Кое-кто пытается все вывернуть наизнанку и твердит, что виновата система и ее щупальца, это их, мол, нужно преследовать, пятнать и наказывать, а стукачи — всего лишь несчастные жертвы. Для меня гэбэшники были противниками (впрочем, они никогда этого не скрывали), а парень, который жал мне руку, как Лешек, и доносил на меня, как Кетман[126], вот это, по правде говоря, — сука. Вот и все.
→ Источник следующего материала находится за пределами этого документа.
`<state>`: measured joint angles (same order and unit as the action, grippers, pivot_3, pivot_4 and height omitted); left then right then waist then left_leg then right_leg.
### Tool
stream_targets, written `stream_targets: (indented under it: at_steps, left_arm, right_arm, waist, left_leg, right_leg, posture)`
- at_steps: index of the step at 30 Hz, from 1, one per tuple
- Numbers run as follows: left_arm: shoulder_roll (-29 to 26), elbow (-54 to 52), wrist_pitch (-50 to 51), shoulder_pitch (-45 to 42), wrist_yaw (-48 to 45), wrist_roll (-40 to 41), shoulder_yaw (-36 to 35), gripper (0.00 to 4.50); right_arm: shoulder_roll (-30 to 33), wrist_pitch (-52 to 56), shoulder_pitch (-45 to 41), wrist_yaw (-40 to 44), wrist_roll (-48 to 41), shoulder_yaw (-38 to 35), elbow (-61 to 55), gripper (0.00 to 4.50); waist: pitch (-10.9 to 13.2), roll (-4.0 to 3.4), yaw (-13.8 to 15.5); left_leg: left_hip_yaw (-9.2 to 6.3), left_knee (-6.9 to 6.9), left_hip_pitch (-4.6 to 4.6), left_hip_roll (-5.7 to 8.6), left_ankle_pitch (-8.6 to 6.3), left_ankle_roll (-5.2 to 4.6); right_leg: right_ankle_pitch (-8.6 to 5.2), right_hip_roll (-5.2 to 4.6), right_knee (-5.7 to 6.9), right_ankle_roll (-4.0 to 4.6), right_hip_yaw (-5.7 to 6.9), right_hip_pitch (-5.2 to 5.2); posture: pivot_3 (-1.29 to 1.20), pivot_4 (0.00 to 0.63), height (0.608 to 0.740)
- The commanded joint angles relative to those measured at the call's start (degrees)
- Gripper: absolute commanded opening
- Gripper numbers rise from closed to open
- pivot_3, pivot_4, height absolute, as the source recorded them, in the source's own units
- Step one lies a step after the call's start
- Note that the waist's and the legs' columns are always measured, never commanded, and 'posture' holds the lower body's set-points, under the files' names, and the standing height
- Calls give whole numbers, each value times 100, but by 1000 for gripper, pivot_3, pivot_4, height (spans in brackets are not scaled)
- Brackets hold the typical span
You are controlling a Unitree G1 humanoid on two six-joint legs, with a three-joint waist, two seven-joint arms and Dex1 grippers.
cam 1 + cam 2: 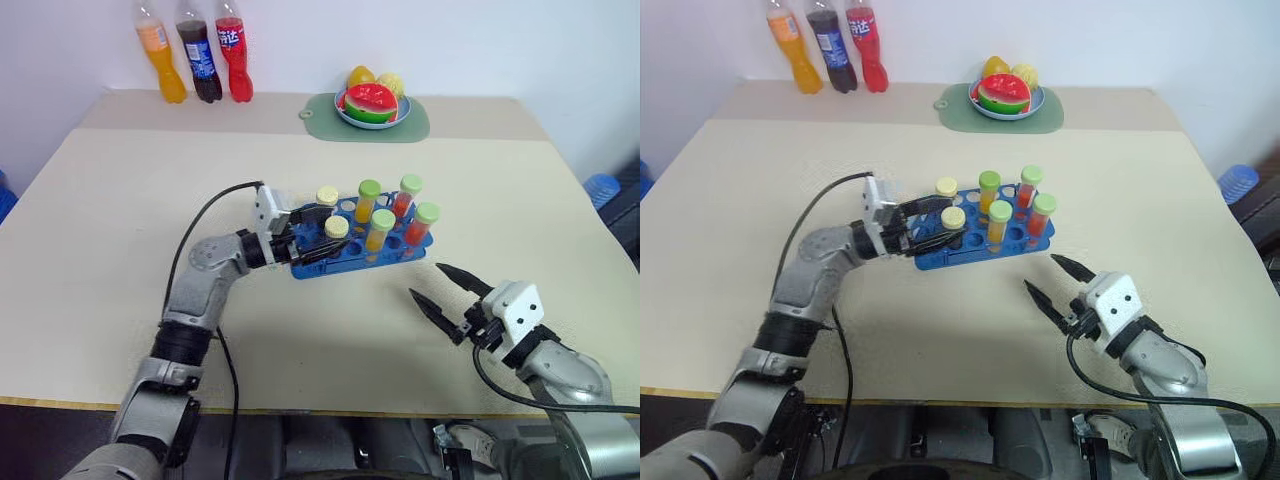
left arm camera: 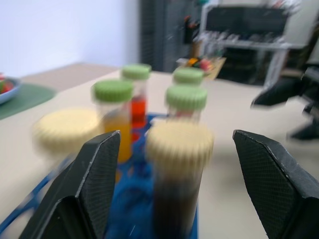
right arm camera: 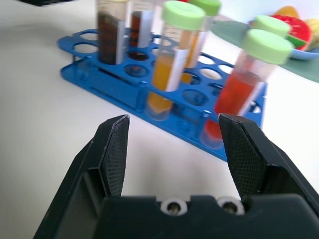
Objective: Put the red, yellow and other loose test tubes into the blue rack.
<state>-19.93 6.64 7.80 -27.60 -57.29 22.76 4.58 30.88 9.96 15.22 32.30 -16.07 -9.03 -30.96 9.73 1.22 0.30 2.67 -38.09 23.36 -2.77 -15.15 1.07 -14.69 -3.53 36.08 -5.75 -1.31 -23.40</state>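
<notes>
Standing on the beige table [image 1: 120,200], the bright blue plastic rack [image 1: 352,250] with round holes holds six clear capped tubes [image 1: 378,232] upright, two yellow-capped and four green-capped. Behind it, three soft-drink bottles [image 1: 195,55] carry labels too small to read. At the rack's edge, the left gripper [image 1: 318,232] brackets a yellow-capped brown tube [image 2: 178,174], fingers spread, not touching; the right gripper [image 1: 440,285] hovers nearby, fingers apart, empty.

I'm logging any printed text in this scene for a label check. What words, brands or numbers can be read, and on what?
Red bottle: white characters on its label, too small to read.
Dark cola bottle: blue label with print, too small to read.
Orange bottle: no legible text.
Test tubes in the blue rack: white strips, no legible marks.
</notes>
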Motion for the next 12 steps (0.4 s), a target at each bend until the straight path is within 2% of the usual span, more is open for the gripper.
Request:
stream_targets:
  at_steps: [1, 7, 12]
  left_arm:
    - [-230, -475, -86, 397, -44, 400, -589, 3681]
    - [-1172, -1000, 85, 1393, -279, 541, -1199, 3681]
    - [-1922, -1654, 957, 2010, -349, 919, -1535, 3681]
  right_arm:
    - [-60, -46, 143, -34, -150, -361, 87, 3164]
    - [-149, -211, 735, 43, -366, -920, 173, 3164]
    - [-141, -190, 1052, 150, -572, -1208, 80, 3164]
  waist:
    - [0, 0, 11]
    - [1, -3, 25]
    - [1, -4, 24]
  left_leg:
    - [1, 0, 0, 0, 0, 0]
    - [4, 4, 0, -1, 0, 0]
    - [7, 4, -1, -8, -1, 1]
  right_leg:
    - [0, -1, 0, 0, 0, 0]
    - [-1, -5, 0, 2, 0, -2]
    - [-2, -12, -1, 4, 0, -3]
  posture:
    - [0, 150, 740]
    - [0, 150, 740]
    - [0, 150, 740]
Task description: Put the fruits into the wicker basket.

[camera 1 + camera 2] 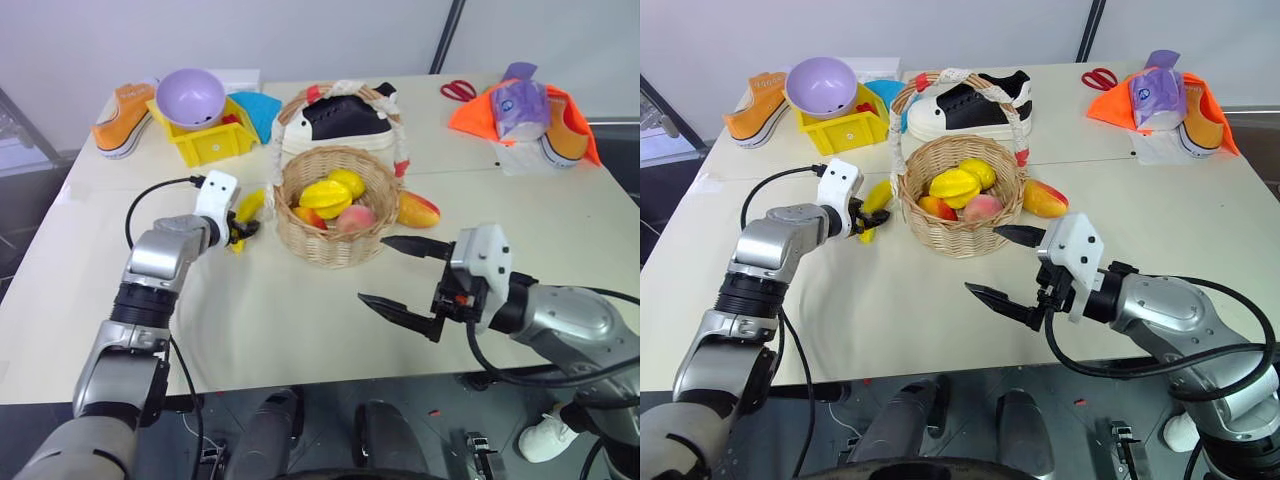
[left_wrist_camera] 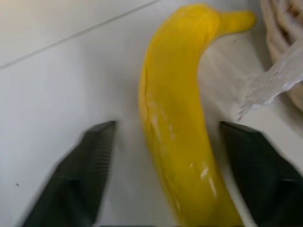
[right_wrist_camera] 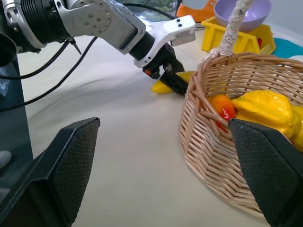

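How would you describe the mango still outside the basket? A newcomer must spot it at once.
Find the round wicker basket with the tall arched handle, mid-table. Against its outer wall on the robot's right side lies the mango, an oval fruit on the bare tabletop. It is red-orange fading to yellow, unlike the curved, all-yellow banana on the basket's other side.

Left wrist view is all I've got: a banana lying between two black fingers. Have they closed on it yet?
Observer: Not yet. The left pincer straddles the banana, with table showing between the fruit and each finger.
Operator: Which fruits are still outside the basket?
Observer: Besides the banana, one: the mango lies on the table against the far side of the wicker basket from the banana.
Operator: What's inside it?
Observer: Several yellow and pinkish fruits.
Operator: Where's the other arm?
Observer: The right pincer hangs open above the table, in front of the basket, holding nothing.
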`<control>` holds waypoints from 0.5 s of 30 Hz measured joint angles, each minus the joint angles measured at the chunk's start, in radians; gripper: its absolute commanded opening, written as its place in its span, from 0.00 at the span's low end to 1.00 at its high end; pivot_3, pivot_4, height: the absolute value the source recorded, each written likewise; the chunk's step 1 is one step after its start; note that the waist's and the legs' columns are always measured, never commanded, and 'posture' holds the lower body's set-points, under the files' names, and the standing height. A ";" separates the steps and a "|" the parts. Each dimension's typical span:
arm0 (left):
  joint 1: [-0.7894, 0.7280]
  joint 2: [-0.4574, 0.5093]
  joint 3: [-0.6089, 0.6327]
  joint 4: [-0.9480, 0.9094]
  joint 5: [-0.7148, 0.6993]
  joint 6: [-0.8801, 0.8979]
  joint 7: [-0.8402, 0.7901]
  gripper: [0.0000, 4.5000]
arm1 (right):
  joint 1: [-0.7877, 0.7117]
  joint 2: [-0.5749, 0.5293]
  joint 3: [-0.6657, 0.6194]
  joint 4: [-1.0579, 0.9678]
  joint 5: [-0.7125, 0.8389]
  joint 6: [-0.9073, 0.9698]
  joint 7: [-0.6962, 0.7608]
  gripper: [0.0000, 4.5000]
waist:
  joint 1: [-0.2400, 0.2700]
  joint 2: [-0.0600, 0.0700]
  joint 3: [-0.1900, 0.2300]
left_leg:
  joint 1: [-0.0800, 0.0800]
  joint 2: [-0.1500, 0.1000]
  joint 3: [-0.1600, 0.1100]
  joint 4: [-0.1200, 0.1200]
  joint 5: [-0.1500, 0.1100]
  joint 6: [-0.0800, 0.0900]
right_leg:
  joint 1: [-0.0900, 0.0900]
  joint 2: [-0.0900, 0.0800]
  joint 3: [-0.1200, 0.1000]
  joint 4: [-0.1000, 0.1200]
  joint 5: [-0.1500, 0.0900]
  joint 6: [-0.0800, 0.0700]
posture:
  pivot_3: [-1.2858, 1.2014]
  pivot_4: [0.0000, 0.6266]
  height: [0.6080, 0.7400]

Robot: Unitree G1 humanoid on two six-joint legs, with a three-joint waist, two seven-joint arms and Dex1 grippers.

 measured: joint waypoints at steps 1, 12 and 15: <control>0.000 0.000 0.006 0.000 0.001 -0.002 0.002 0.34 | 0.000 0.001 0.000 0.000 -0.004 -0.005 0.000 1.00 | 0.000 0.000 0.000 | 0.000 0.000 0.000 0.000 0.000 0.000 | 0.000 0.000 0.000 0.000 0.000 0.000 | 0.52 0.24 1.00; 0.188 0.135 0.215 -0.098 -0.031 -0.111 -0.041 0.14 | 0.012 0.002 0.017 0.010 -0.042 -0.030 0.002 1.00 | -0.014 0.000 0.000 | 0.000 0.001 0.000 -0.001 0.000 0.000 | -0.001 0.000 0.001 0.001 0.000 0.000 | 0.52 0.24 1.00; 0.371 0.246 0.334 -0.290 -0.168 -0.181 -0.271 0.14 | 0.011 -0.003 -0.002 0.037 -0.047 -0.046 0.016 1.00 | -0.017 0.000 0.000 | 0.000 0.001 0.000 -0.001 -0.001 -0.002 | -0.001 0.000 0.001 -0.001 0.000 -0.001 | 0.52 0.24 1.00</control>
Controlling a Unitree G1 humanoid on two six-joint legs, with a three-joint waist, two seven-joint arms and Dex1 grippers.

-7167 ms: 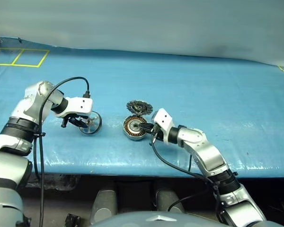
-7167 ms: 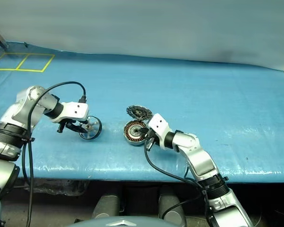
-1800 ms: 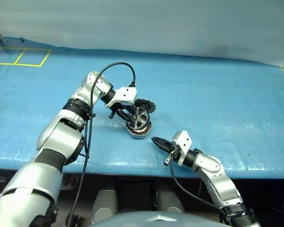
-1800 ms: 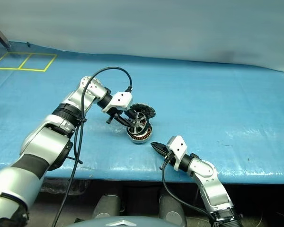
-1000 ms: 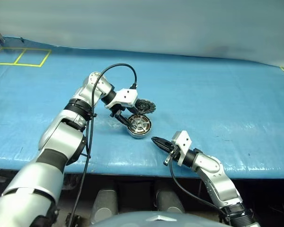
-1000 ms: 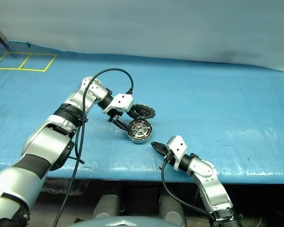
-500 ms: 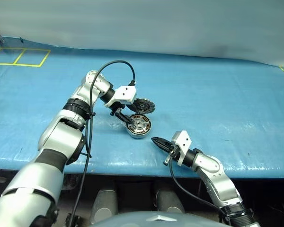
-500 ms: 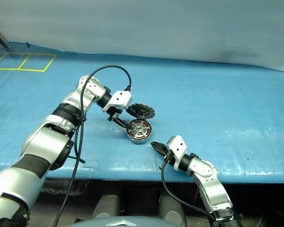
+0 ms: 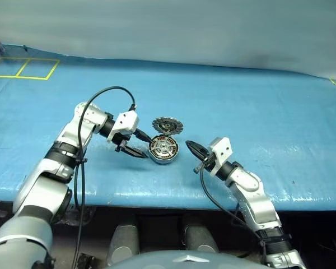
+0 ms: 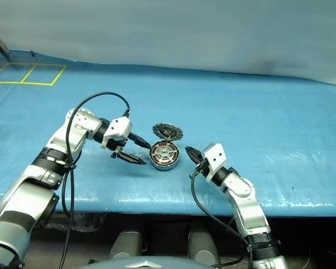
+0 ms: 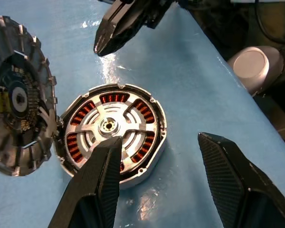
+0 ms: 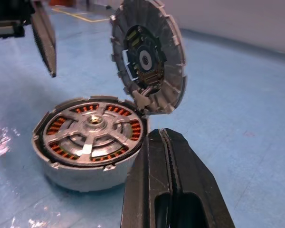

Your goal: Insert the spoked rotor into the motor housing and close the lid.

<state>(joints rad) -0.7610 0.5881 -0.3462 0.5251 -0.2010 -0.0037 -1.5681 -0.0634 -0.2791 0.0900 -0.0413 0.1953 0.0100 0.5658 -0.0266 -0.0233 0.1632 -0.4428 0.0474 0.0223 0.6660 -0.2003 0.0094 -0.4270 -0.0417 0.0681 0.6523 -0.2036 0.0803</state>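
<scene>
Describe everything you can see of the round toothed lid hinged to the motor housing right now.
The round grey metal lid stands open, tilted up from a joint at the far rim of the silver motor housing. Its inner face shows radial teeth around a dark centre with yellowish parts and a small hub. Neither gripper touches it: the open left gripper and shut right gripper flank the housing on the blue table cover.

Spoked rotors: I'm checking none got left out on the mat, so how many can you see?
1. The spoked rotor sits in the motor housing on the blue mat; the lid stands open.
</scene>
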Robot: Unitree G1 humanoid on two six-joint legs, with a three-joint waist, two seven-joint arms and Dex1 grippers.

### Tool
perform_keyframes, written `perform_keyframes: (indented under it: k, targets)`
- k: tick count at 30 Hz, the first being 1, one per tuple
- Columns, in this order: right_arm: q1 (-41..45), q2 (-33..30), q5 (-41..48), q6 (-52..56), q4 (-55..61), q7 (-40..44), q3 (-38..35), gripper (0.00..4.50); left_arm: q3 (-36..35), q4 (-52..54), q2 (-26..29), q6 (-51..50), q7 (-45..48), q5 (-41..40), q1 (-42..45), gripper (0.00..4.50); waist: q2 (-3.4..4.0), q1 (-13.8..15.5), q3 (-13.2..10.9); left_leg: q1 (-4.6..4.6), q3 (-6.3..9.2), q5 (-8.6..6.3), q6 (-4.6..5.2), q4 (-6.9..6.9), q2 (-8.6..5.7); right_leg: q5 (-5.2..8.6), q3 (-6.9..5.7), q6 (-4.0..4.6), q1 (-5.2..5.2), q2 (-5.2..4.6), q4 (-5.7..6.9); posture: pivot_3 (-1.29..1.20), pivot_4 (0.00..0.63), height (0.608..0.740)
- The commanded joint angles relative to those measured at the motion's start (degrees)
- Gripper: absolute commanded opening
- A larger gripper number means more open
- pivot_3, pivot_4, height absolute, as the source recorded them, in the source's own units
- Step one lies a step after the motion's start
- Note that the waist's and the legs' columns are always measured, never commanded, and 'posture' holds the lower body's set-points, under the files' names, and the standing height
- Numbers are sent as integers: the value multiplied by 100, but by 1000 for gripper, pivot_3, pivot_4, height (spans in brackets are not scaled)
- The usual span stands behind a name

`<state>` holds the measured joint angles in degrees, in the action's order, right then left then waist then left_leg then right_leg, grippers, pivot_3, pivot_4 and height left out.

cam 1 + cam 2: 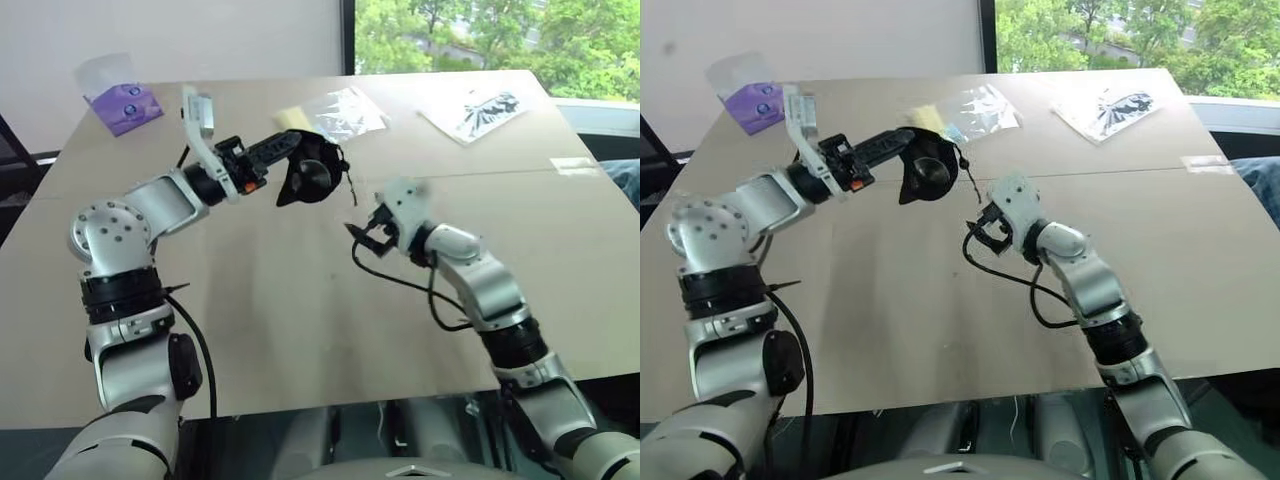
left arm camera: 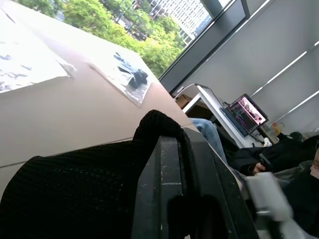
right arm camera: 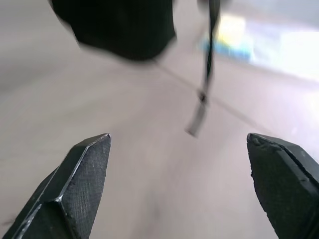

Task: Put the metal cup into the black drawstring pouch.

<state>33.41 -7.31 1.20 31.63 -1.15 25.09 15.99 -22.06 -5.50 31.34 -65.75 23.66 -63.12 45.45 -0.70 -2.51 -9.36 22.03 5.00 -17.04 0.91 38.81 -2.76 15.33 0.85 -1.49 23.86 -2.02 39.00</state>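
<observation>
**Pouch held aloft, right fingers spread and empty**

Nearest the camera, my right gripper [image 3: 179,189] stands wide apart with nothing between its pads, hanging just above the table [image 1: 300,330]. Beyond it, my left gripper [image 1: 290,150] is clenched on the rim of the black drawstring pouch [image 1: 312,180], lifted clear of the table, its cord [image 3: 208,55] and toggle dangling. The fabric looks soft and limp, so I judge it will sag and fold; the rim is the best hold. Inside the mouth I see a shiny curve [image 1: 930,175], likely the metal cup, which would be hard, slick and light. Most of it is hidden by cloth, so I can't confirm how deep it sits.
</observation>
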Motion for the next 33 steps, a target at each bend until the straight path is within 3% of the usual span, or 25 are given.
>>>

Тревожит меня только одно. Стоит ли вообще писать о таких сенсациях в дневнике? Не напоминает ли это пришпиливание к бумажке бабочек-однодневок?
День ощутимо удлиняется. Всего лишь восемь тридцать, а за окном уже маячит его бледное лицо… Сизое, немного опухшее облако над Виговом, ниже темная полоса леса и безмолвное белое пятно — на целый экран.
Будда на письменном столе тоже вынырнул из тьмы. Свет из окна высветил во мраке его правое плечо, бедро и макушку — мягким, серебристо-пепельным абрисом. Этого маленького бронзового Будду привез мне несколько лет назад из Японии дядя Виня[127], в свое время прекрасный польский социолог, автор, в частности, «Планового общества». В Страну цветущей сакуры его пригласили в связи с выходом книги на японском языке. Сегодня он мне приснился.
— Представляешь себе, — смеялся он во сне, как тогда, вернувшись из Киото, — «Плановое общество» иероглифами? Можно сразу делать харакири.
Снежная тюрьма, в которой мы оказались — дороги по-прежнему не чистят, — напомнила мне «Снежную страну» Ясунари Кавабаты[128], прекрасный роман японского лауреата Нобелевской премии за 1968 год. Первый раз я читал его, кажется, тридцать лет назад, но до сих пор помню свое восхищение. Особенно запомнилось мне описание изготовления крепа. Женщины в этом районе — который снега зимой отрезают от мира — целыми днями ткали белый льняной креп. Начинали ткать в конце октября, едва в воздухе появлялись первые снежинки, а в середине февраля отбеливали готовую ткань, расстилая ее на полях и в садах, покрытых голубоватым от солнца весенним фирном. Еще в старинных книгах говорилось, что ткань существует потому лишь, что существует снег. Снег называли родителем ткани. Отбеливать следовало так, чтобы льняной креп производил впечатление сотканного из снежной пряжи. Лен, вытканный в мороз, приятно охлаждает тело в летний зной. Конец отбеливания крепа в «Снежной стране» означал начало весны.
Пользуясь своим снежным затворничеством, я обратился к другим произведениям японского мастера в прекрасных русских переводах. Прочитал «Танцовщицу из Идзу», «Старую столицу» и «Тысячу журавлей» (роман, основанный на Хадо, то есть Пути Чая), «Спящих красавиц» и «Голос горы», миниатюры из цикла «Рассказы величиной с ладонь» и эссе, в которых Кавабата шлифовал мастерство старинных японских дзуйхицу («вслед за кистью» — прозаический жанр, зародившийся в период Хэйан[129], то есть тысячу лет назад!). В процессе чтения я заметил, что чем глубже я проникаю в тонкую прозу Кавабаты, тем ближе мне становится его мир (и суть этого мира, лежащая за границей слов….), и наконец меня вдруг осенило, что в сущности мы говорим об одном и том же. Наконец-то я нашел писателя, который в своем искусстве передал дух Севера.